What you have to do: Nothing but the pictures is dropped; write out all the remaining data below exactly.

Collected data:
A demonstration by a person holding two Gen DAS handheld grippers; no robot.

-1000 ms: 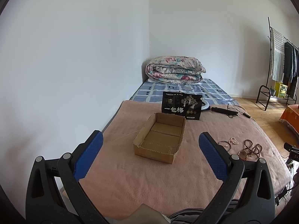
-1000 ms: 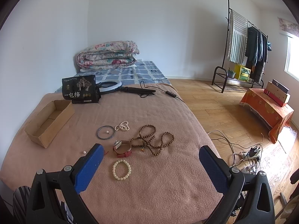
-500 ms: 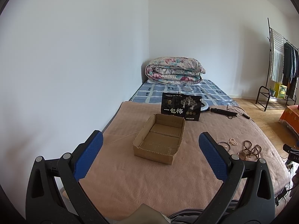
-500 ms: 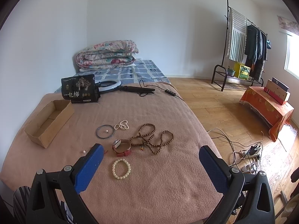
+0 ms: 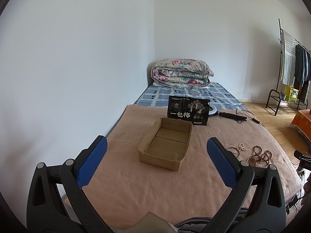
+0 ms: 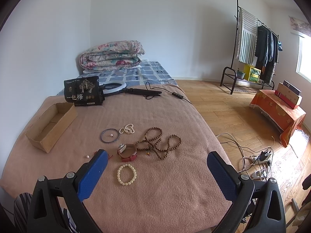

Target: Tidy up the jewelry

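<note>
Both grippers were held above the near end of the blanket-covered bed [image 6: 175, 203], each with its jaws spread wide and nothing between them. The jewelry lay loose on the blanket ahead of the right gripper [image 6: 155, 169]: a cream bead bracelet [image 6: 126, 175] nearest, just forward and to the left of the gap's centre; beyond it a red-strapped watch [image 6: 127, 152]; to the watch's right a long brown bead strand [image 6: 160, 142], tangled, its sprawl running roughly left to right; farther back a thin dark bangle [image 6: 109, 135] with one loose pearl inside it, and a small pearl bracelet [image 6: 127, 129] just beside the bangle. Another loose pearl [image 6: 87, 156] lay apart at the left. The cardboard box [image 5: 165, 142], empty and open-topped, stood directly ahead of the left gripper [image 5: 156, 155], its long axis pointing away toward the black pouch [image 5: 188, 112]; in the right wrist view the box lay well to the left of the jewelry. From the left gripper the jewelry appeared far to the right, so the right gripper was judged the nearer to it. The rings, being round, offered no preferred grasp axis; the strand was likely to trail when lifted.
</note>
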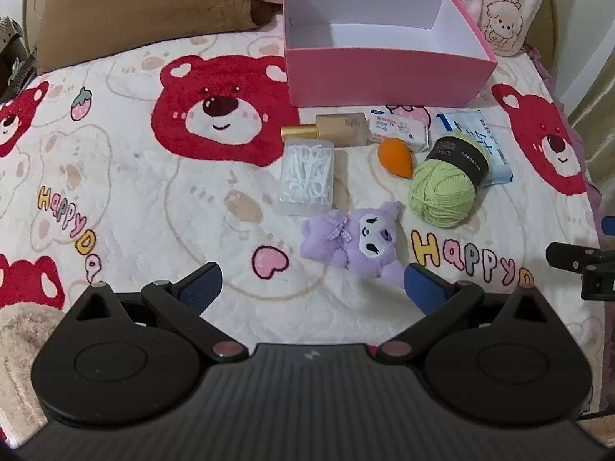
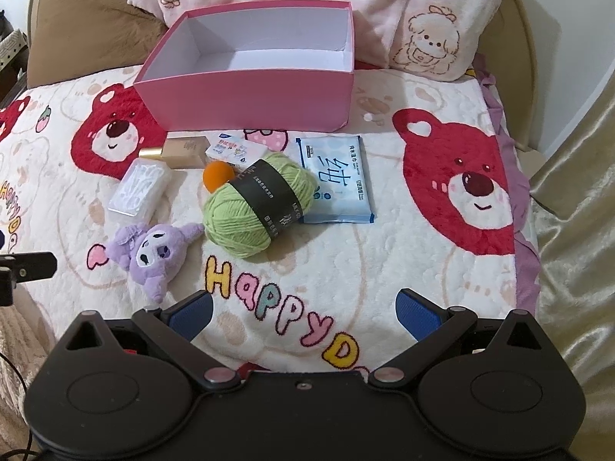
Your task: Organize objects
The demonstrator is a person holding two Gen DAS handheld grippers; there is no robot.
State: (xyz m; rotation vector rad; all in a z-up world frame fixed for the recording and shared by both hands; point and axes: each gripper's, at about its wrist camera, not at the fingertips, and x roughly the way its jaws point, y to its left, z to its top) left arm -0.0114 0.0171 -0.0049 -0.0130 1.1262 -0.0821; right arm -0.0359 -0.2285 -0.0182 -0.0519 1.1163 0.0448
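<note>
An open pink box [image 1: 384, 77] [image 2: 246, 96] with a white inside stands at the far side of the bed. In front of it lie a gold bottle [image 1: 338, 128] [image 2: 180, 151], a small white packet [image 1: 399, 130] [image 2: 234, 150], an orange sponge [image 1: 396, 157] [image 2: 217, 176], a clear case of floss picks [image 1: 307, 174] [image 2: 140, 188], a green yarn ball [image 1: 446, 188] [image 2: 253, 207], a blue wipes pack [image 1: 484, 142] [image 2: 338, 180] and a purple plush [image 1: 357, 242] [image 2: 153, 253]. My left gripper [image 1: 311, 288] is open, just short of the plush. My right gripper [image 2: 303, 311] is open and empty.
The bed carries a cream blanket [image 1: 153, 192] [image 2: 384, 269] with red bears. A brown pillow [image 1: 134, 7] and pink pillows [image 2: 423, 19] lie behind the box. The blanket's right edge [image 2: 526, 230] drops to a gold curtain. The other gripper's tip shows at each view's side [image 1: 576, 261] [image 2: 27, 265].
</note>
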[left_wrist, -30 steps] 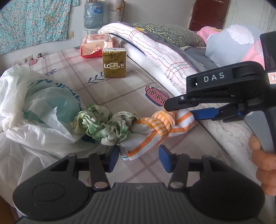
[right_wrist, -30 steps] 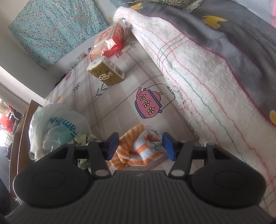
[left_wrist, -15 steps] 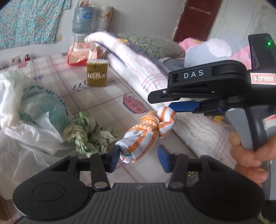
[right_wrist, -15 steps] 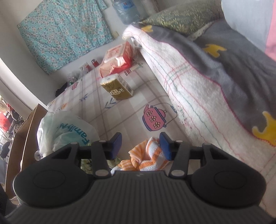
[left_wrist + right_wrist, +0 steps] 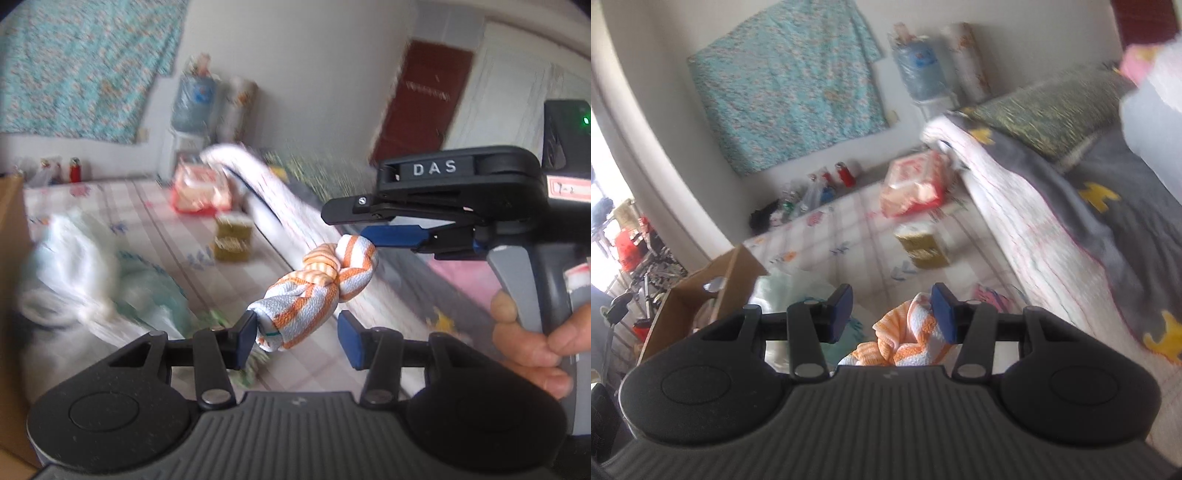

Answer area:
A demonstration by a person holding two Gen DAS handheld grippers; no robot.

-1000 ms: 
-1000 ms: 
-500 ms: 
-500 ms: 
+0 ms: 
+0 ms: 

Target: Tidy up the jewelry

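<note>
Both grippers were held above the near end of the blanket-covered bed [image 6: 175, 203], each with its jaws spread wide and nothing between them. The jewelry lay loose on the blanket ahead of the right gripper [image 6: 155, 169]: a cream bead bracelet [image 6: 126, 175] nearest, just forward and to the left of the gap's centre; beyond it a red-strapped watch [image 6: 127, 152]; to the watch's right a long brown bead strand [image 6: 160, 142], tangled, its sprawl running roughly left to right; farther back a thin dark bangle [image 6: 109, 135] with one loose pearl inside it, and a small pearl bracelet [image 6: 127, 129] just beside the bangle. Another loose pearl [image 6: 87, 156] lay apart at the left. The cardboard box [image 5: 165, 142], empty and open-topped, stood directly ahead of the left gripper [image 5: 156, 155], its long axis pointing away toward the black pouch [image 5: 188, 112]; in the right wrist view the box lay well to the left of the jewelry. From the left gripper the jewelry appeared far to the right, so the right gripper was judged the nearer to it. The rings, being round, offered no preferred grasp axis; the strand was likely to trail when lifted.
</note>
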Your task: Organize objects
The demonstrator is a person holding two Gen DAS handheld grippers; there is no robot.
State: (xyz m; rotation vector rad; all in a z-up world frame fixed for the recording and shared by both hands; point and axes: each gripper's, at about its wrist camera, not at the fingertips, and x roughly the way its jaws point, y to its left, z to its top) left arm -0.0114 0.0171 -0.0049 -0.0130 1.1262 -0.0821; right arm -0.0359 -0.2285 -0.0182 -0.0519 1.1163 0.0448
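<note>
An open pink box [image 1: 384, 77] [image 2: 246, 96] with a white inside stands at the far side of the bed. In front of it lie a gold bottle [image 1: 338, 128] [image 2: 180, 151], a small white packet [image 1: 399, 130] [image 2: 234, 150], an orange sponge [image 1: 396, 157] [image 2: 217, 176], a clear case of floss picks [image 1: 307, 174] [image 2: 140, 188], a green yarn ball [image 1: 446, 188] [image 2: 253, 207], a blue wipes pack [image 1: 484, 142] [image 2: 338, 180] and a purple plush [image 1: 357, 242] [image 2: 153, 253]. My left gripper [image 1: 311, 288] is open, just short of the plush. My right gripper [image 2: 303, 311] is open and empty.
The bed carries a cream blanket [image 1: 153, 192] [image 2: 384, 269] with red bears. A brown pillow [image 1: 134, 7] and pink pillows [image 2: 423, 19] lie behind the box. The blanket's right edge [image 2: 526, 230] drops to a gold curtain. The other gripper's tip shows at each view's side [image 1: 576, 261] [image 2: 27, 265].
</note>
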[left_wrist, -30 steps] 
[right_wrist, -30 steps] 
[left_wrist, -15 steps] 
[right_wrist, -15 steps] 
[left_wrist + right_wrist, +0 steps] 

Reply complete, and nothing else is required.